PROMPT
Transcribe exactly the lines from the one holding "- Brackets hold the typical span" to the end of the data below, including both of those lines and no others.

SUPPLIED DATA

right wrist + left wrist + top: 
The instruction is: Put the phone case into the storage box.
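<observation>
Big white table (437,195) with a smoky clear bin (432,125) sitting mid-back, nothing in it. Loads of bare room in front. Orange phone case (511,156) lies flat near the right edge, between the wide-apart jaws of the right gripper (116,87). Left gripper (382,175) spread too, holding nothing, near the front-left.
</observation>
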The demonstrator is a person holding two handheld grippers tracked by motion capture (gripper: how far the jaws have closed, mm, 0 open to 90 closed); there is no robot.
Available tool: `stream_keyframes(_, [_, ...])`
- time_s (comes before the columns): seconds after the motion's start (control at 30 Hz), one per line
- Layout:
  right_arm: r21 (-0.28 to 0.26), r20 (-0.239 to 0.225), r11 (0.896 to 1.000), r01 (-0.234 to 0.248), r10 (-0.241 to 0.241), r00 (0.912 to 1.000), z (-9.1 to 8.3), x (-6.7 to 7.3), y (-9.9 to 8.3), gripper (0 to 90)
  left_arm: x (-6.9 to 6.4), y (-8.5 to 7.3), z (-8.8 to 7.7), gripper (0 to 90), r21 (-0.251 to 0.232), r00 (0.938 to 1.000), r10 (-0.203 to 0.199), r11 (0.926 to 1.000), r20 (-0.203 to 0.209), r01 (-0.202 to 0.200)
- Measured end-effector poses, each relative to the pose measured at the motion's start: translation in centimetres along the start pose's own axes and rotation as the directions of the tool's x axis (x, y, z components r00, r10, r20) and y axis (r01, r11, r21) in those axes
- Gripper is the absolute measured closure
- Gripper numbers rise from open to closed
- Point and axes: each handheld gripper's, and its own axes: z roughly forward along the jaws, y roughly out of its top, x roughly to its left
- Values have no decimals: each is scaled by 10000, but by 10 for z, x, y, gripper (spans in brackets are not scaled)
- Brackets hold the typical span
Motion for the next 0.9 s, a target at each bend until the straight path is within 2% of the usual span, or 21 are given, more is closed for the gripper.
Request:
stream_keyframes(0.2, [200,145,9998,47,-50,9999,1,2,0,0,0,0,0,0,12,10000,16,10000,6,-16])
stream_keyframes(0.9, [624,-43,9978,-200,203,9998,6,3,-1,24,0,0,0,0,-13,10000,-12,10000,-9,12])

ANSWER TO THIS TASK
- Brackets hold the typical span
Motion for the next 0.9 s, a target at each bend until the straight path is within 2% of the usual span, or 21 are given, more is closed for the gripper.
Request:
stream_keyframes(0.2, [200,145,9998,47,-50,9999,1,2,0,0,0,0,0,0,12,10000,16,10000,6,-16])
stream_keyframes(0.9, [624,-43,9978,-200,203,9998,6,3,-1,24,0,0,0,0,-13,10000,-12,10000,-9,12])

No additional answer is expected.